- [Data section]
_____

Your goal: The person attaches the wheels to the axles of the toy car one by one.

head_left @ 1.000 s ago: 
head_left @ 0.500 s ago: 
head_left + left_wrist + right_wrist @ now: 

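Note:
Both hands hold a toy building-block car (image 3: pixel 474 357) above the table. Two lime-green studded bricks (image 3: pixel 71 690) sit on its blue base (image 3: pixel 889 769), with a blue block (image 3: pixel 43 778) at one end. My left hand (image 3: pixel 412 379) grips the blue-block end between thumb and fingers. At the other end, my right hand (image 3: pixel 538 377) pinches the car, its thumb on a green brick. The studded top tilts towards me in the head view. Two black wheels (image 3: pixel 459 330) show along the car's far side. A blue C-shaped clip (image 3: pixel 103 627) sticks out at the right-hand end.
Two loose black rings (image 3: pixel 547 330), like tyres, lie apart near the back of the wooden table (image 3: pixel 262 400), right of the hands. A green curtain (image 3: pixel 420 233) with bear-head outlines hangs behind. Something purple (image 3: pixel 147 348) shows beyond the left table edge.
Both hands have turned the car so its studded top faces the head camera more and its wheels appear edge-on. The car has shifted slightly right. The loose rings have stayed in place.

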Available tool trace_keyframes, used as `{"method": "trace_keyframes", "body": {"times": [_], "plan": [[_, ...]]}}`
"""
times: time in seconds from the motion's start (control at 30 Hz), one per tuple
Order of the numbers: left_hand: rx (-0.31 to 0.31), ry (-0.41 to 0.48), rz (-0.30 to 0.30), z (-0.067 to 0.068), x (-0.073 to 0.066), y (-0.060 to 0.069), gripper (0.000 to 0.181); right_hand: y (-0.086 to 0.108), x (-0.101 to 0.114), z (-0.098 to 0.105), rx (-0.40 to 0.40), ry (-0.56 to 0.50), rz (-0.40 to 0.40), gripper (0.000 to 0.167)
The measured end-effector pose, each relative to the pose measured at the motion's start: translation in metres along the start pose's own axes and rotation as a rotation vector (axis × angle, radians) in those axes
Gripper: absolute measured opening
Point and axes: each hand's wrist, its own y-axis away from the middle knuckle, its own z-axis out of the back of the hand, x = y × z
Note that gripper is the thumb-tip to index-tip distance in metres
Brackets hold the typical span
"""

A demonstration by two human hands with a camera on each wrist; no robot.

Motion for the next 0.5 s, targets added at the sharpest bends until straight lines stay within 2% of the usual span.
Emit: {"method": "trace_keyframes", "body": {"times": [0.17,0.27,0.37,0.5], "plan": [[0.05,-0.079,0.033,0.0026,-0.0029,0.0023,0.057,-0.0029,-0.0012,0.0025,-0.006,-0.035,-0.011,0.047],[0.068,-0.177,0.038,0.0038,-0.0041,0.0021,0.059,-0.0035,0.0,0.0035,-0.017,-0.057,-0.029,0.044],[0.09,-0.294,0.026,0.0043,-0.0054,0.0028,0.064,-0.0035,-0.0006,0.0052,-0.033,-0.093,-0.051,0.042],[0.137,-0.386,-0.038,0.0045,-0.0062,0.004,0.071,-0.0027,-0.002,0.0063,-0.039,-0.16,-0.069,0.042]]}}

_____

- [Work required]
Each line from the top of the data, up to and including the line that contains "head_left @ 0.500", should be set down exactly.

- [Response box]
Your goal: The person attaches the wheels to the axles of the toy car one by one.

head_left @ 1.000 s ago: 
head_left @ 0.500 s ago: 

The output requires no additions.